#### The problem:
Exactly the lines below, starting with the one containing "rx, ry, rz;" and going on through the one containing "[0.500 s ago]", must be reproduced, both ends included, and no pictures with them.

::: Data

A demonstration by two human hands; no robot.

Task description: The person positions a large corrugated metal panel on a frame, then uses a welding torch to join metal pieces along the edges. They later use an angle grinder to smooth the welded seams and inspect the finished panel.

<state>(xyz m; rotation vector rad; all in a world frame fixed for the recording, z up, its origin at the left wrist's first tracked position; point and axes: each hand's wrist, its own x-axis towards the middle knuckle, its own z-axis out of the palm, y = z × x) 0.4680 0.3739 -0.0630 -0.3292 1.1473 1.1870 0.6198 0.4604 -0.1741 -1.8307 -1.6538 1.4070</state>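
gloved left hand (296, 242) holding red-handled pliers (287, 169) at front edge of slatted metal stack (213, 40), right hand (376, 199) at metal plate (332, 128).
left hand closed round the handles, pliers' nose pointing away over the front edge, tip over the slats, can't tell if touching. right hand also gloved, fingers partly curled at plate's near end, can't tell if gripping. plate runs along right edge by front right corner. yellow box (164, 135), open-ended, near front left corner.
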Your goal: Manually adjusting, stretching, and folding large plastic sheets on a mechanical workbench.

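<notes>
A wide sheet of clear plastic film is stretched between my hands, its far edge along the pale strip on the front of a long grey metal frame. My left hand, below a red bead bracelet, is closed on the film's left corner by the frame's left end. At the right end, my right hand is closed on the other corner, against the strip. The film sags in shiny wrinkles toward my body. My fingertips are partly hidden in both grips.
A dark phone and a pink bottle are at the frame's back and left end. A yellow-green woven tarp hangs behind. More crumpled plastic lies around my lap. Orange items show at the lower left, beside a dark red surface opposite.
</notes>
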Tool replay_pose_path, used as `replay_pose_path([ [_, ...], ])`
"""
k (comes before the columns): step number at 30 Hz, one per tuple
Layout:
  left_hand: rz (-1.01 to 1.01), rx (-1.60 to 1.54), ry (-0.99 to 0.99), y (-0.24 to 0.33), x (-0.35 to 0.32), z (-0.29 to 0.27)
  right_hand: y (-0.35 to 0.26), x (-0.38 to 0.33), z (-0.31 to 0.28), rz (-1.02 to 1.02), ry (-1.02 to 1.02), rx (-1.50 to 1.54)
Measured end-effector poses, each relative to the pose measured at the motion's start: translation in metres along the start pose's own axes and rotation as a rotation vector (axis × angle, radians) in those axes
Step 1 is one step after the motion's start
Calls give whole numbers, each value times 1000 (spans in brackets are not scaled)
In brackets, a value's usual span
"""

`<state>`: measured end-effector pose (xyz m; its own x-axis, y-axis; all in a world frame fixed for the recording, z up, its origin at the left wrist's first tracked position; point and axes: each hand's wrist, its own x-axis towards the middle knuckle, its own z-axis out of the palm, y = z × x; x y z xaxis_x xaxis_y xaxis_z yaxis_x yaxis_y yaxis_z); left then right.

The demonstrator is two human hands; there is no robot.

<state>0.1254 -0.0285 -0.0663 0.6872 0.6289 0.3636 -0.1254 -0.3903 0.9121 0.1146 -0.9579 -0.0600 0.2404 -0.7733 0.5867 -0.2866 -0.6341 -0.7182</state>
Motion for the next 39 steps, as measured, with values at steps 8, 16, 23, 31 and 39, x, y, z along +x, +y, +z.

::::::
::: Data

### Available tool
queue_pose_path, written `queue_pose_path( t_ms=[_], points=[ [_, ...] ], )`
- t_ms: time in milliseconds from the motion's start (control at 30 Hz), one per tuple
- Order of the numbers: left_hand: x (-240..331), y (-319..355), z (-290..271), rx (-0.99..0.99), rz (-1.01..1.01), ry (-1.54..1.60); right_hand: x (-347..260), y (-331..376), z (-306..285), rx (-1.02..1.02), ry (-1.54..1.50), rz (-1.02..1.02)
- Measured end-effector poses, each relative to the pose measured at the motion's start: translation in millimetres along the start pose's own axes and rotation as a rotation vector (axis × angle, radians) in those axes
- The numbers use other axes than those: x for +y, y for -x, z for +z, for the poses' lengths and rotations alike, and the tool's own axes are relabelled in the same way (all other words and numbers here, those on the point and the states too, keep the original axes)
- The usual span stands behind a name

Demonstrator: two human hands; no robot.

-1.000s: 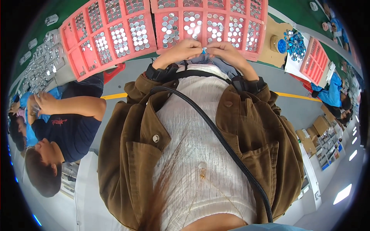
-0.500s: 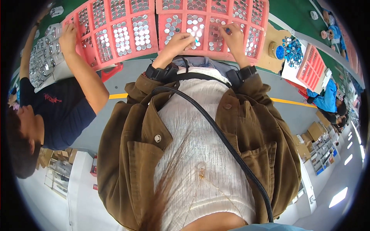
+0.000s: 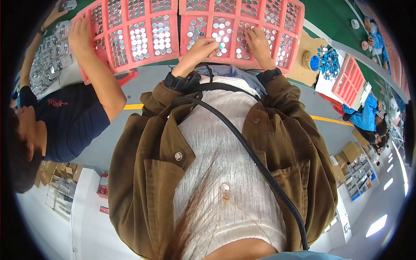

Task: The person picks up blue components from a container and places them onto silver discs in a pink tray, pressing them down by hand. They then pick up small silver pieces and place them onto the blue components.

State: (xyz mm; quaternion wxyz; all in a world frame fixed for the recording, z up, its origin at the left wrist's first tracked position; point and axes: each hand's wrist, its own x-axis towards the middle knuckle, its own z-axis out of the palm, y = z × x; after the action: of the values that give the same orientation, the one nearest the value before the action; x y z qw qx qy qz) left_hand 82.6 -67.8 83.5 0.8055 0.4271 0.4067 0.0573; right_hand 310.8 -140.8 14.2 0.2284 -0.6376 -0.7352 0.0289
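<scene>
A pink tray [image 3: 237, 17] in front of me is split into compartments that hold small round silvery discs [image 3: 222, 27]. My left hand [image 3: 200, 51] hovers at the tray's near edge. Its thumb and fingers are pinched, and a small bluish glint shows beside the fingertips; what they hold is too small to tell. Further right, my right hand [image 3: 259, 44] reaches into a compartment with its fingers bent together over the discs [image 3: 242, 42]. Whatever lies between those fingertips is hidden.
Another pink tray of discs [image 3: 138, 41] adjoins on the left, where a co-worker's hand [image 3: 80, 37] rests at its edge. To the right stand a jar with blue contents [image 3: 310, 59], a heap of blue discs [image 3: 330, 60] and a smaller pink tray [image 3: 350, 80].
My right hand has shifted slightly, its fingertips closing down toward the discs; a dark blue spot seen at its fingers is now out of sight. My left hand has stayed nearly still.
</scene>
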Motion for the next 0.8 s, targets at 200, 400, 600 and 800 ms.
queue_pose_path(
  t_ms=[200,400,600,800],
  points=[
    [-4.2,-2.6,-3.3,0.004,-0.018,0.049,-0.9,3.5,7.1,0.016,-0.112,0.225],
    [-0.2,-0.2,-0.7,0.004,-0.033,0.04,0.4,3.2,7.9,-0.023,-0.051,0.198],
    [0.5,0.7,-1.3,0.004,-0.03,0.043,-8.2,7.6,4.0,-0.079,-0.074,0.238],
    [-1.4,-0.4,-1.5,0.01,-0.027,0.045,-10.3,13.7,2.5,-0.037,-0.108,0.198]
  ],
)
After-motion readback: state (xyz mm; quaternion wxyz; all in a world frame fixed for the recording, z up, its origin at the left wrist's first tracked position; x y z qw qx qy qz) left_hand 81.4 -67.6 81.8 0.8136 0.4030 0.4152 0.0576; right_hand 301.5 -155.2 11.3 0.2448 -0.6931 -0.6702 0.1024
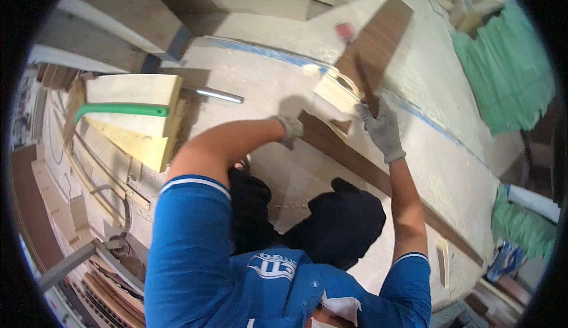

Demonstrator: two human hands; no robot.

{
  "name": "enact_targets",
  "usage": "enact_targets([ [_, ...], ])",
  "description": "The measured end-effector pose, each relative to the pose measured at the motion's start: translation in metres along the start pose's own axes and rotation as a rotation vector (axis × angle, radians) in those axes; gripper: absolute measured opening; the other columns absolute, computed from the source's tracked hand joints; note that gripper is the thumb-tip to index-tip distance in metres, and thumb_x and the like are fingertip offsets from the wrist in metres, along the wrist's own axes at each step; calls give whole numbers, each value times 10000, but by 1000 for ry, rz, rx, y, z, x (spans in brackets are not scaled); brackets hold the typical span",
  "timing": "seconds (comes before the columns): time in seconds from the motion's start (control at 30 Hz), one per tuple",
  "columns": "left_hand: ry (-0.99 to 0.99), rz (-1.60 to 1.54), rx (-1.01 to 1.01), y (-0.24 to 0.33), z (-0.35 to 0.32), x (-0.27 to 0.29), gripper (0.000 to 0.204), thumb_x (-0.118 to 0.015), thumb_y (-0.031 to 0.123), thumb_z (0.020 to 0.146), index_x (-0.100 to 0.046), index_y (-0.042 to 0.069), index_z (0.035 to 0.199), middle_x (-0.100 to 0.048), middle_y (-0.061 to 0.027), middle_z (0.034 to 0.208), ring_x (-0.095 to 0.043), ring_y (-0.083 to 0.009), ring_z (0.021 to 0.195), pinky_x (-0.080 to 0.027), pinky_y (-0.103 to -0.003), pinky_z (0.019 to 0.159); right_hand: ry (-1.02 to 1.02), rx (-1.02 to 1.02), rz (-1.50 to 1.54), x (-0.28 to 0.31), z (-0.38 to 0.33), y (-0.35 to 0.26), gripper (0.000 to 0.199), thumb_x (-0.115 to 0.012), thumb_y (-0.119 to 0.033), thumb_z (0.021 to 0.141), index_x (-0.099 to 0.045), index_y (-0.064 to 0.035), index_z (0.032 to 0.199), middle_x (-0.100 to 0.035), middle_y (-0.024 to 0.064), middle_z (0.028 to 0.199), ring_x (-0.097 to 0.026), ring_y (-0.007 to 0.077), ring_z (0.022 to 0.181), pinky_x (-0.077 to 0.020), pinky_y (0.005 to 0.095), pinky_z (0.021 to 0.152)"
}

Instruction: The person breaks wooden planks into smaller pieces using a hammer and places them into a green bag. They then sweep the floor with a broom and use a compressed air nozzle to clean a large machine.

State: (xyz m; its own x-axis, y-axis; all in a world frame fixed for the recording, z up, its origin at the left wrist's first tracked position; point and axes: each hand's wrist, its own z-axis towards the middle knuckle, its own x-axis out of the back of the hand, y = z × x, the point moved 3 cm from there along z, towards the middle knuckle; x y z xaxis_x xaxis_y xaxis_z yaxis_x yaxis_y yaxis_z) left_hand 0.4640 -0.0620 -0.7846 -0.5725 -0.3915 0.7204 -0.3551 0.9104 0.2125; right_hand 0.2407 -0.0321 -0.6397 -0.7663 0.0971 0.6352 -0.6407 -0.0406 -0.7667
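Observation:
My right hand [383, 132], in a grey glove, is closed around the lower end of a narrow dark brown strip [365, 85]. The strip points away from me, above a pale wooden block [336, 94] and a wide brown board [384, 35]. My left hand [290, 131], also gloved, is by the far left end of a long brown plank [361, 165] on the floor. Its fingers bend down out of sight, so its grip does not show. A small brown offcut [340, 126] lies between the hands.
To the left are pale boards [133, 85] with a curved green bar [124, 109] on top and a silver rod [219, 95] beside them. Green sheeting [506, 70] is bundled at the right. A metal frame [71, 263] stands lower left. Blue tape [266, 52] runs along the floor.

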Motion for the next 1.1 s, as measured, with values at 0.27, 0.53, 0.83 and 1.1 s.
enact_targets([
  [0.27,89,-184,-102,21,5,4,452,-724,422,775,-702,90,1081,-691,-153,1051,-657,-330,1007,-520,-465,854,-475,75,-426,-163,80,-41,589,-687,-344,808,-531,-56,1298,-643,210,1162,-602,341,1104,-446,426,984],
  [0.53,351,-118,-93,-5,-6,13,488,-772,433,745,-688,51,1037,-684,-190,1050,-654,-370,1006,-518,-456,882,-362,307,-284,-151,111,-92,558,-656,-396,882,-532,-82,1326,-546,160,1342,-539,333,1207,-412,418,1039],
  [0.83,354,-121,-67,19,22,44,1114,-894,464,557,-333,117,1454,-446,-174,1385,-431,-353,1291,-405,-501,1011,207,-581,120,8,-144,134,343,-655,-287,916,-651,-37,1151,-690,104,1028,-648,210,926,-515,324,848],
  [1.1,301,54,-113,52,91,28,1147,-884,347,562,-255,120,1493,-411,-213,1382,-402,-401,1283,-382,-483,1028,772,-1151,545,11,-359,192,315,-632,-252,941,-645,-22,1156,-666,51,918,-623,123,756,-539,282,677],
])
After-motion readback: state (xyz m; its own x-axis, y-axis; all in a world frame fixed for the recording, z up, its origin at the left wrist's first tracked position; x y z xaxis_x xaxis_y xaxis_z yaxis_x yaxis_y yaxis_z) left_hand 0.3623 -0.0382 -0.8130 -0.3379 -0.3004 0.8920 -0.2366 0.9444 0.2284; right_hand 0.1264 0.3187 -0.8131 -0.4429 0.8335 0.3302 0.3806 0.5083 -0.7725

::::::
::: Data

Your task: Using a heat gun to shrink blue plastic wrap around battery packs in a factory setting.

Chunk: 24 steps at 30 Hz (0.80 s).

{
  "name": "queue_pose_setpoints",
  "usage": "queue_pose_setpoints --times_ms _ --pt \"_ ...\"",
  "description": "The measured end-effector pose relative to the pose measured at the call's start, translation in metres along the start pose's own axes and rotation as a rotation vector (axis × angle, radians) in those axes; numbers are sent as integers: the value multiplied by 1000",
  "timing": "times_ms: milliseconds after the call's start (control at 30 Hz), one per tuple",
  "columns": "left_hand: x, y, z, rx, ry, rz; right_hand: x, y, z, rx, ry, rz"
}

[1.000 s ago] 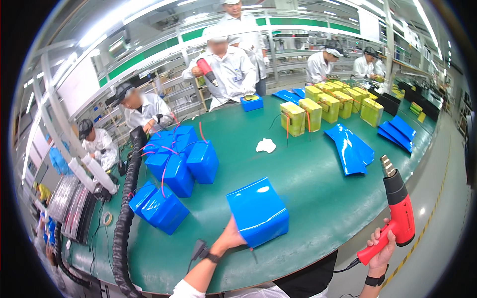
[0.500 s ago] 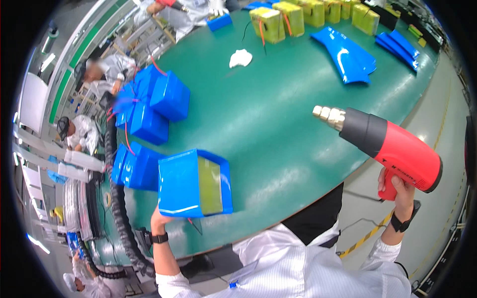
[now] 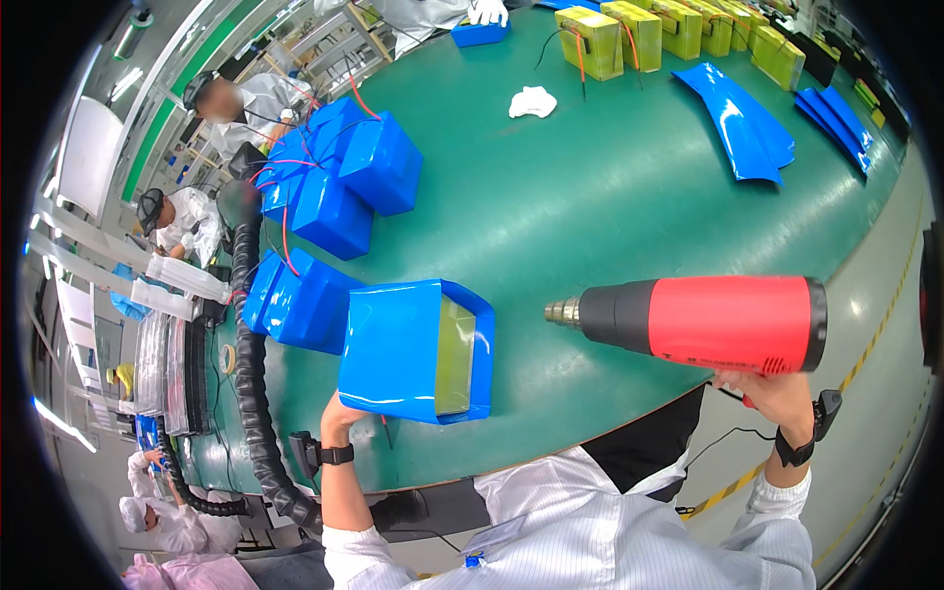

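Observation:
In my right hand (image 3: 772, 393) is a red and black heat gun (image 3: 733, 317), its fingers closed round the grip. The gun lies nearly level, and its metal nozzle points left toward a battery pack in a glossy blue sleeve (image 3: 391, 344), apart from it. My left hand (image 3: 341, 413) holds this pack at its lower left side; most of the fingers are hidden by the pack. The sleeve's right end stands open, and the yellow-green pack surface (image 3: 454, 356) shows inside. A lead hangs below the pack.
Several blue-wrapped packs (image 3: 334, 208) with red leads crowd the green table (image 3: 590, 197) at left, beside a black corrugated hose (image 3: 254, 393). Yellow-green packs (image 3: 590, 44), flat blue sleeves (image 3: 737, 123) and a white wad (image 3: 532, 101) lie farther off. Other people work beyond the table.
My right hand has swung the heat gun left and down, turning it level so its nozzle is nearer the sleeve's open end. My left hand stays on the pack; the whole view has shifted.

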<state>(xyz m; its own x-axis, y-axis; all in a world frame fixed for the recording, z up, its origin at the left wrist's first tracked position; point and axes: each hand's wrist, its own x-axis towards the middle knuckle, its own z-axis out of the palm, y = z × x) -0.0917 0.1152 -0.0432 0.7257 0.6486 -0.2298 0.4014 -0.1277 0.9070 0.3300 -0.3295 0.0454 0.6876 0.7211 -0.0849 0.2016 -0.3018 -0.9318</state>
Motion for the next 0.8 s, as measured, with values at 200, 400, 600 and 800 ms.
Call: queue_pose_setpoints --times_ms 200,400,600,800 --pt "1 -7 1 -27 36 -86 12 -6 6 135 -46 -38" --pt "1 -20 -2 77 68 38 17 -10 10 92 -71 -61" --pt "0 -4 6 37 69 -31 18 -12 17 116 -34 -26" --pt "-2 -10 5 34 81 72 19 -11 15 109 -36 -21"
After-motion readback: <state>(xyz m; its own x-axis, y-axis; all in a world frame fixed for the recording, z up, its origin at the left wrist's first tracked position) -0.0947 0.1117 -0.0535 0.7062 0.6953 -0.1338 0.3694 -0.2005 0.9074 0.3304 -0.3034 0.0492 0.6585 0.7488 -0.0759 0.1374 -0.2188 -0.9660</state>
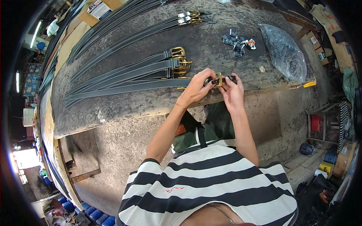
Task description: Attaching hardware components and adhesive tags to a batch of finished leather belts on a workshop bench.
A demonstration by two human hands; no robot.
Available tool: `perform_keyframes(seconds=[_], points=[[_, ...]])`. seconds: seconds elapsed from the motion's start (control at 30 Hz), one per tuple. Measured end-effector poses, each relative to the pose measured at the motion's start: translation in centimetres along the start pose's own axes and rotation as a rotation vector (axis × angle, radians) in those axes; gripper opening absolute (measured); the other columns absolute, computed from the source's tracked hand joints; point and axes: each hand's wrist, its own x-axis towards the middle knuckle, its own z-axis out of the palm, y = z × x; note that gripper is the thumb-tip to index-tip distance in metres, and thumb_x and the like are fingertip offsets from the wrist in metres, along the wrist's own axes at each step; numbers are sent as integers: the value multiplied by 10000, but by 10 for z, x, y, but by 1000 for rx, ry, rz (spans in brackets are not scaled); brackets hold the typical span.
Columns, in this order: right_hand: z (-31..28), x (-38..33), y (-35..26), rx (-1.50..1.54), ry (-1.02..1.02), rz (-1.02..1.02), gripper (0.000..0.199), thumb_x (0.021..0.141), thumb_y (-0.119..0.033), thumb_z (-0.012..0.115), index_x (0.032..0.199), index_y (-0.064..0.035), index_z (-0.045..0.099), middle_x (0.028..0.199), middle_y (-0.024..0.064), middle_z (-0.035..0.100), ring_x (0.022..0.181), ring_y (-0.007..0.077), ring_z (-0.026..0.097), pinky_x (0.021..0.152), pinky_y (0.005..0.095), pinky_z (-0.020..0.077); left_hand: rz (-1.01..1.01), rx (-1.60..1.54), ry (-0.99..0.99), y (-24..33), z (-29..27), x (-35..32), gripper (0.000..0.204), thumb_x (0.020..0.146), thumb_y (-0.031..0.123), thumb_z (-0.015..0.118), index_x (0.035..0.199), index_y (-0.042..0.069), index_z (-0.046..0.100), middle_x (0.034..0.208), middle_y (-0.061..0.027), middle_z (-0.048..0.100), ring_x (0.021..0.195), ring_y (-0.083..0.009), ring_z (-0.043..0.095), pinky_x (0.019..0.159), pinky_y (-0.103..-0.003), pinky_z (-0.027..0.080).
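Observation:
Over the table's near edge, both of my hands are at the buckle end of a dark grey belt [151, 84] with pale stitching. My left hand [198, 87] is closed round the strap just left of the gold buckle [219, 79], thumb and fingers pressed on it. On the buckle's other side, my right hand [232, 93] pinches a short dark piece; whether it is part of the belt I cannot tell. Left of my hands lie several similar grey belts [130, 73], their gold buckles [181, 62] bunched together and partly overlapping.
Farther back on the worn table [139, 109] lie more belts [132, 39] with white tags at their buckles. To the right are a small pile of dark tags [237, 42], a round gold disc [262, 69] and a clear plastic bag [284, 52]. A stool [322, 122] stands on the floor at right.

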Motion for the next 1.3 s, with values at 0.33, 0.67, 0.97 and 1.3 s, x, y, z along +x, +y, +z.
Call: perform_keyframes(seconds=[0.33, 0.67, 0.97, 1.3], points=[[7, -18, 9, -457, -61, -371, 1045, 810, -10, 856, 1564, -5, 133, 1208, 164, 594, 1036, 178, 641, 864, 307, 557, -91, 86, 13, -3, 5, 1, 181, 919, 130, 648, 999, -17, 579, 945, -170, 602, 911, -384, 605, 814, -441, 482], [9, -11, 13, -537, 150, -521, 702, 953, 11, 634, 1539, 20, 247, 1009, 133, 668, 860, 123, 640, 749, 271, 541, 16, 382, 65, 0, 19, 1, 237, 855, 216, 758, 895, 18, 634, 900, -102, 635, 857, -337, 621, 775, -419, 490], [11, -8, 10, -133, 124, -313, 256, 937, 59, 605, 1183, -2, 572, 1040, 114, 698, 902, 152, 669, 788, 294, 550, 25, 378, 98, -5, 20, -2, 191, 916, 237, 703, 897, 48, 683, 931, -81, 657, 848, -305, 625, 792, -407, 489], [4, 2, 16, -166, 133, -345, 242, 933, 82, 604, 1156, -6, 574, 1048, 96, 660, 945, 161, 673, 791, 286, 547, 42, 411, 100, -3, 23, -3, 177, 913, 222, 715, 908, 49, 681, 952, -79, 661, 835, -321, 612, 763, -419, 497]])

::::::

#### Your solution:
  "columns": "left_hand: x, y, z, rx, ry, rz; right_hand: x, y, z, rx, ry, rz"
}

[1.000 s ago] 
[0.500 s ago] 

The output contains the complete answer to the exercise.